EXERCISE DESCRIPTION:
As you reproduce every line below, keep it exactly as written and leave out the images.

RAW DATA:
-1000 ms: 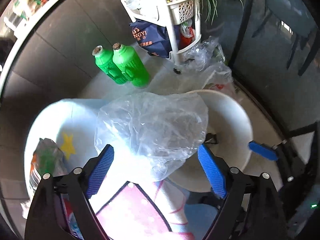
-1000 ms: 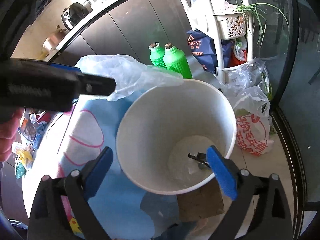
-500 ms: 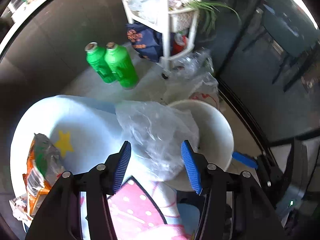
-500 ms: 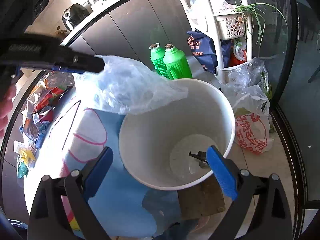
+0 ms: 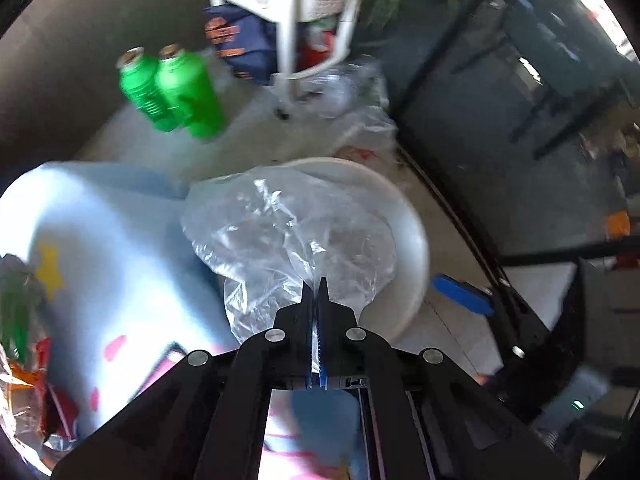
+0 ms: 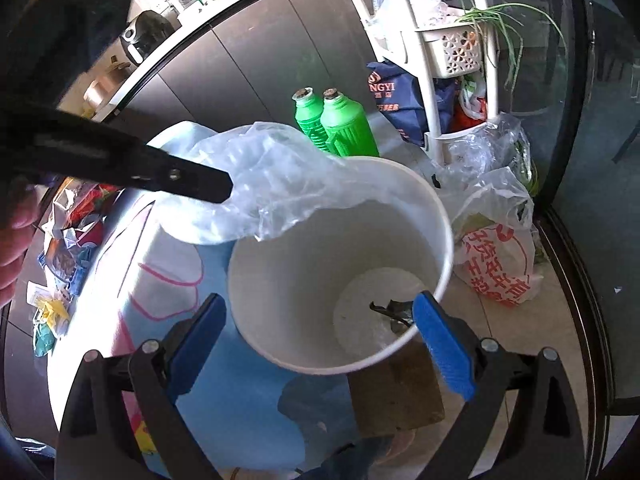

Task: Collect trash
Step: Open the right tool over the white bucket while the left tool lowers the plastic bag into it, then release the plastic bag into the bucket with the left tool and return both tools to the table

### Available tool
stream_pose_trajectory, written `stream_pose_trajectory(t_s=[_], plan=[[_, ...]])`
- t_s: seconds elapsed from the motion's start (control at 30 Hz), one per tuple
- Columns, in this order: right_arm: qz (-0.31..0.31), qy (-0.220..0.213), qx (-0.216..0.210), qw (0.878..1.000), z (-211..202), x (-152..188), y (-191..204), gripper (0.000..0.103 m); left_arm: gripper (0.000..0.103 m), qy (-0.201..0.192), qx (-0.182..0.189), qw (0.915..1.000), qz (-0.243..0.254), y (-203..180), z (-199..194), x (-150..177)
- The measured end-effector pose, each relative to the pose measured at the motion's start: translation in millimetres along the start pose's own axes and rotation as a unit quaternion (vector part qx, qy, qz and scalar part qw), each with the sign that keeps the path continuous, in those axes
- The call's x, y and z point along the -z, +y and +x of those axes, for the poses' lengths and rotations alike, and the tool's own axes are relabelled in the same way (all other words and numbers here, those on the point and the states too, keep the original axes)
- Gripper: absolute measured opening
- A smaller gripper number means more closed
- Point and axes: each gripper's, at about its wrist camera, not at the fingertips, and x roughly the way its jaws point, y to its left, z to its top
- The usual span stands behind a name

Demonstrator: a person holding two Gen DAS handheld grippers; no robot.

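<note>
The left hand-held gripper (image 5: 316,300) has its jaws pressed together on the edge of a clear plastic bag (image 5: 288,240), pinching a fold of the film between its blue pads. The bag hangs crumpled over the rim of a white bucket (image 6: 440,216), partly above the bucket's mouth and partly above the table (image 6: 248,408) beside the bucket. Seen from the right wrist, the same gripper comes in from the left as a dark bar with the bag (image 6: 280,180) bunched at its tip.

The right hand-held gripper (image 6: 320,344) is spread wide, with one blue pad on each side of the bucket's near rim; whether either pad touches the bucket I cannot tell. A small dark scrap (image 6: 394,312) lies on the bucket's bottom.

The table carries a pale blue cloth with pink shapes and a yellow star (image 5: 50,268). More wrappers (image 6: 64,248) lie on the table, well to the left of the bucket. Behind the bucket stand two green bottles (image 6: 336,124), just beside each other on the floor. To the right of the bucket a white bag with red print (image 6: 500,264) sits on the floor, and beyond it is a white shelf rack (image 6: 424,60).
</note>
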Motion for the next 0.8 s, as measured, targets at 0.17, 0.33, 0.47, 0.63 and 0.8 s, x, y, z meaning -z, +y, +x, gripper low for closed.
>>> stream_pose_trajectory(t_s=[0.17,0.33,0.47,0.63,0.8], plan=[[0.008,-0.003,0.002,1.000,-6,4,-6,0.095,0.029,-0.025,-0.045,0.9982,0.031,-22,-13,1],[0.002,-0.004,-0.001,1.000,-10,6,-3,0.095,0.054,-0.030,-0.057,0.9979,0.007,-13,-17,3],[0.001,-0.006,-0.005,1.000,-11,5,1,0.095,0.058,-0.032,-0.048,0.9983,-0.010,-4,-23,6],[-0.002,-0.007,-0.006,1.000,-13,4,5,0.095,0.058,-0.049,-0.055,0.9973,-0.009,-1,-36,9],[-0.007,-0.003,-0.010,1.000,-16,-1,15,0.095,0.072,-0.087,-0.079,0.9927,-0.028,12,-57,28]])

ANSWER SECTION:
-1000 ms: 
-1000 ms: 
-500 ms: 
-500 ms: 
+0 ms: 
+0 ms: 

Task: Collect trash
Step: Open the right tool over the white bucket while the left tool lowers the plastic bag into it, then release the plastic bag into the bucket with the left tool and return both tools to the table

### Available tool
stream_pose_trajectory, written `stream_pose_trajectory(t_s=[_], plan=[[_, ...]])`
- t_s: seconds elapsed from the motion's start (control at 30 Hz), one per tuple
- Columns, in this order: right_arm: qz (-0.31..0.31), qy (-0.220..0.213), qx (-0.216..0.210), qw (0.878..1.000), z (-211..202), x (-152..188), y (-191..204), gripper (0.000..0.103 m); left_arm: gripper (0.000..0.103 m), qy (-0.201..0.192), qx (-0.182..0.189), qw (0.915..1.000), qz (-0.243..0.254), y (-203..180), z (-199..194), x (-150..177)
- The measured end-effector pose, each relative to the pose measured at the motion's start: translation in millimetres along the start pose's own axes and rotation as a unit quaternion (vector part qx, qy, qz and scalar part qw), each with the sign that keeps the path continuous, in those axes
- The call's x, y and z point along the -z, +y and +x of those axes, for the poses' lengths and rotations alike, and the tool's own axes are relabelled in the same way (all other words and numbers here, those on the point and the states too, keep the original axes)
- Gripper: absolute measured opening
- A smaller gripper number means more closed
- Point and axes: each gripper's, at about its wrist camera, not at the fingertips, and x roughly the way its jaws point, y to its left, z to its top
- The usual span stands behind a name

Demonstrator: a person holding two Gen DAS handheld grippers; no robot.

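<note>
The left hand-held gripper (image 5: 316,300) has its jaws pressed together on the edge of a clear plastic bag (image 5: 288,240), pinching a fold of the film between its blue pads. The bag hangs crumpled over the rim of a white bucket (image 6: 440,216), partly above the bucket's mouth and partly above the table (image 6: 248,408) beside the bucket. Seen from the right wrist, the same gripper comes in from the left as a dark bar with the bag (image 6: 280,180) bunched at its tip.

The right hand-held gripper (image 6: 320,344) is spread wide, with one blue pad on each side of the bucket's near rim; whether either pad touches the bucket I cannot tell. A small dark scrap (image 6: 394,312) lies on the bucket's bottom.

The table carries a pale blue cloth with pink shapes and a yellow star (image 5: 50,268). More wrappers (image 6: 64,248) lie on the table, well to the left of the bucket. Behind the bucket stand two green bottles (image 6: 336,124), just beside each other on the floor. To the right of the bucket a white bag with red print (image 6: 500,264) sits on the floor, and beyond it is a white shelf rack (image 6: 424,60).
</note>
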Motion for the next 0.8 s, as measured, targets at 0.17, 0.33, 0.47, 0.63 and 0.8 s, x, y, z meaning -z, +y, +x, gripper low for closed.
>>> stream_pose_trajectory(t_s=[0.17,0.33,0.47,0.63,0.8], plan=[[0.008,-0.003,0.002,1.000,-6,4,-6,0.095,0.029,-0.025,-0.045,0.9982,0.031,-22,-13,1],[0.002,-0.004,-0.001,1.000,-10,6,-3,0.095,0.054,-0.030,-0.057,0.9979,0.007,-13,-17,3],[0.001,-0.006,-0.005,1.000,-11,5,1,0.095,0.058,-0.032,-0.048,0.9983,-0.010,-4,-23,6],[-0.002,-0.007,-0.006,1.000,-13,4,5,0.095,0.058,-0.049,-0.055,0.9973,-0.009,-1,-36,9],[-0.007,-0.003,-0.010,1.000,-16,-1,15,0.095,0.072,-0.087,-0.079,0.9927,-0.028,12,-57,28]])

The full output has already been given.